Chapitre 101/14868%~13 min de lecture2 550 mots

Huang Chen régla l'addition et réserva aussi quelques plats auprès de Zhao Tie Ying. Le lendemain soir, il amènerait des amis pour manger.

« Pourquoi ce jarret de porc braisé n'est pas sur la carte ? » demanda Huang Chen.

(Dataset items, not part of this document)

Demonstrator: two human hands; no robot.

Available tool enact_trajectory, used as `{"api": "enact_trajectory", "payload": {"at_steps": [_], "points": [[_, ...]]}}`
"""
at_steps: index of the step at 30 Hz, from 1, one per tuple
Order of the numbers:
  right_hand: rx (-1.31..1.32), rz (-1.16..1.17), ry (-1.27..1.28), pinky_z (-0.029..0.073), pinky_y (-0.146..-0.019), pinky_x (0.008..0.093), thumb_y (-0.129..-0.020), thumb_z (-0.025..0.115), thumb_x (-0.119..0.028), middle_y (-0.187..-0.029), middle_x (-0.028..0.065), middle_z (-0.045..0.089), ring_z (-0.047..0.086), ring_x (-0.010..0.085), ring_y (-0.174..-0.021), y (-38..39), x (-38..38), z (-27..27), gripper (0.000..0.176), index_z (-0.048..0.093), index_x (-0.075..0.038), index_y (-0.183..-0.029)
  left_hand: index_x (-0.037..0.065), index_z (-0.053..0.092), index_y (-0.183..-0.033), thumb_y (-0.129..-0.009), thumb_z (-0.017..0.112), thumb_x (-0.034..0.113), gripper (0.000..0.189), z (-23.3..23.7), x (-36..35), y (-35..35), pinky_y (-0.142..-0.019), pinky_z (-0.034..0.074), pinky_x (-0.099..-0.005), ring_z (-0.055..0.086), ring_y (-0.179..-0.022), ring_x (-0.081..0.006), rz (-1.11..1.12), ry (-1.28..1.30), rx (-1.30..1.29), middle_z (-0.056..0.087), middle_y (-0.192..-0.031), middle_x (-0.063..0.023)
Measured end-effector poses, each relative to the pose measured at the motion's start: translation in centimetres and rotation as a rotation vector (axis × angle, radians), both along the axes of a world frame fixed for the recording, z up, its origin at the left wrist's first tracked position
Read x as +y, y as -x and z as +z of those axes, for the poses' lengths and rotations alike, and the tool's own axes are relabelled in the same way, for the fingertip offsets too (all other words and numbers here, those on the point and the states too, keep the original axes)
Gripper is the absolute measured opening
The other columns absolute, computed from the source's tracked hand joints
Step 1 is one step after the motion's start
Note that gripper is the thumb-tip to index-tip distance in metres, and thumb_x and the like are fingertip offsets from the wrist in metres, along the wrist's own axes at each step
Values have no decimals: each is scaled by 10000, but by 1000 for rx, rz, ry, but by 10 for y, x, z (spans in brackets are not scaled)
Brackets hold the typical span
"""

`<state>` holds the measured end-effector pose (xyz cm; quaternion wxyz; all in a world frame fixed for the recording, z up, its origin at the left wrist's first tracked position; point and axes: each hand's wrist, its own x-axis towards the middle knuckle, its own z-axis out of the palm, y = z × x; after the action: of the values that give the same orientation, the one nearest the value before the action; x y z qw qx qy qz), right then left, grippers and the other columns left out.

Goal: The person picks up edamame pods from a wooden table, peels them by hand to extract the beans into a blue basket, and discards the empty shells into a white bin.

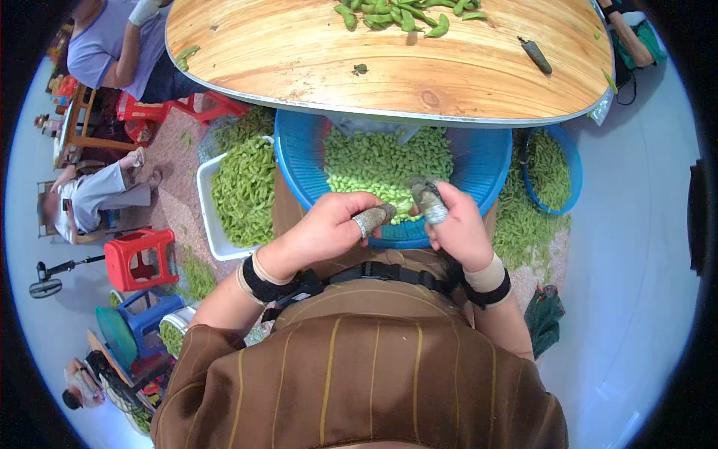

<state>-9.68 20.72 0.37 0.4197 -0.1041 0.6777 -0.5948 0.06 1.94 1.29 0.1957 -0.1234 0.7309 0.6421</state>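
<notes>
My left hand (333, 221) is closed in a pinch over the near side of a blue basin (299, 176). Grey, worn wrapping covers its thumb. Close beside it, my right hand (458, 228) is also closed, its thumb wrapped in silvery tape with a dark, dirty tip. Whatever the fingers hold is too small or hidden to name. Below and beyond both hands, shelled green beans (389, 161) fill the middle of the basin. On the wooden table (299, 67) above it lies a pile of green bean pods (404, 13).
A white tub (206, 202) of pods (243, 187) stands left of the basin. At the right are a blue basket (572, 168) of pods and loose pods (516, 239) on the floor. A red stool (142, 258) and a seated person (101, 191) are farther left.
</notes>
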Motion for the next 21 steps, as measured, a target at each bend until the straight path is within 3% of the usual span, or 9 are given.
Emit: {"api": "enact_trajectory", "payload": {"at_steps": [5, 7, 11, 12, 14, 15, 17, 19, 21], "points": [[-247, 12, 291, 340, -428, 201, -887, 573, -119, -608, -26, 475, 411, 52, -476, -4, -3, -6, 90, 572, -45, -938, -11, 610, -941, -928, 518, 190, 221, -10, 5, 5, -517, 391, -238, 454, -548, -84, 98, -156, 114, 562, -674, -12], [-466, 19, 435, 323, -424, 204, -876, 613, -162, -620, -25, 480, 403, 50, -479, -4, -2, -1, 141, 563, -46, -939, -30, 605, -928, -916, 529, 223, 265, -3, -2, 4, -468, 302, -231, 364, -481, -80, 90, -1009, -205, 481, -567, -3], [-614, 33, 549, 311, -428, 197, -868, 628, -192, -643, -25, 485, 391, 45, -481, -4, -3, 3, 177, 557, -45, -938, -30, 601, -879, -894, 563, 242, 275, 2, 1, 6, -453, 262, -231, 339, -455, -76, 55, -1205, -257, 439, -538, 9], [-617, 30, 544, 311, -428, 197, -868, 628, -192, -643, -25, 485, 391, 45, -481, -4, -2, 2, 177, 557, -45, -938, -30, 601, -879, -894, 563, 242, 275, 2, 0, 7, -453, 262, -231, 339, -455, -76, 55, -1210, -260, 439, -538, 9], [-513, 16, 487, 317, -431, 193, -864, 628, -191, -653, -27, 494, 394, 40, -484, -2, -1, 0, 177, 559, -44, -935, -21, 606, -846, -868, 613, 224, 246, 4, -3, 11, -462, 321, -213, 400, -471, -73, 45, -639, -129, 502, -586, 0], [-516, 20, 485, 317, -431, 193, -864, 628, -191, -653, -27, 494, 394, 40, -484, -1, -2, -2, 177, 559, -44, -935, -21, 606, -846, -868, 613, 224, 246, 1, -3, 11, -462, 321, -213, 400, -471, -73, 50, -641, -130, 502, -586, 0], [-363, 97, 306, 322, -434, 189, -862, 629, -186, -672, -27, 507, 398, 32, -491, -4, -5, -5, 166, 561, -50, -930, 21, 618, -821, -884, 570, 143, 146, -12, -5, 9, -488, 381, -220, 466, -518, -65, -187, -81, 221, 537, -609, 4], [-461, 97, 353, 322, -433, 189, -861, 631, -189, -673, -28, 509, 398, 32, -493, -2, -5, -4, 165, 560, -54, -926, 34, 621, -828, -877, 576, 132, 118, -9, -2, 9, -457, 382, -198, 478, -489, -56, -197, -27, 283, 588, -627, -22], [-557, 99, 398, 323, -433, 189, -861, 632, -192, -674, -28, 512, 399, 32, -495, -1, -4, -2, 164, 560, -58, -921, 28, 618, -832, -907, 553, 198, 197, 3, -5, 10, -417, 377, -186, 487, -451, -59, -99, -479, -163, 618, -637, -55]]}}
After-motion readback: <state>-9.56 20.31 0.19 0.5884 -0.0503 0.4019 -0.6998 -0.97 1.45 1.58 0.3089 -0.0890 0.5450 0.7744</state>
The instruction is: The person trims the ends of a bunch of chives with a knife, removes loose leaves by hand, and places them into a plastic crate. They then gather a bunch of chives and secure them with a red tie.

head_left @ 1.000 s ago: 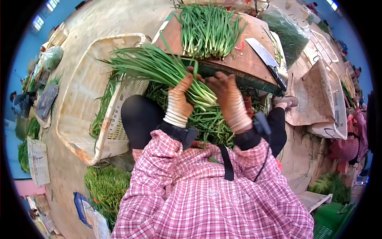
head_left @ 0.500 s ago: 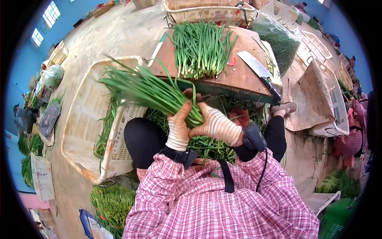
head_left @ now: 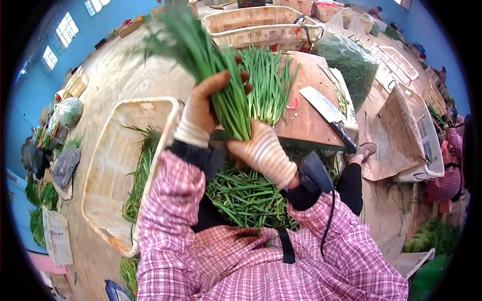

Souriante, Zhao Tie Ying expliqua : « Les jarrets de porc braisés ne sont pas encore sur la carte, mais vous pouvez les réserver dès aujourd'hui. Demain, nous les braiserons pour les clients qui auront réservé. Le prix devrait tourner autour d'un yuan cinq. »

« D'accord, alors réservez-m'en un aussi. » Huang Chen acquiesça. Voyant avec quel délice cette petite fille mangeait, le goût ne pouvait pas être mauvais.

« Très bien, je ferai préparer tous les plats pour vous. » Zhao Tie Ying hocha la tête en souriant. Vraiment digne d'un adjoint au chef de bourg : d'une traite, il commanda quatre plats, une portion de bœuf Qiao Jiao et un jarret de porc braisé.

Huang Chen repartit à vélo avec Lao Ma, tous deux fort satisfaits. Riant dans sa barbe, il marmonna : « He Zhiyuan, oh He Zhiyuan, je vais te montrer de quoi Su Ji est capable ! »

……

Après la fin du service de midi, le camarade Vieux Zhou rentra aussi.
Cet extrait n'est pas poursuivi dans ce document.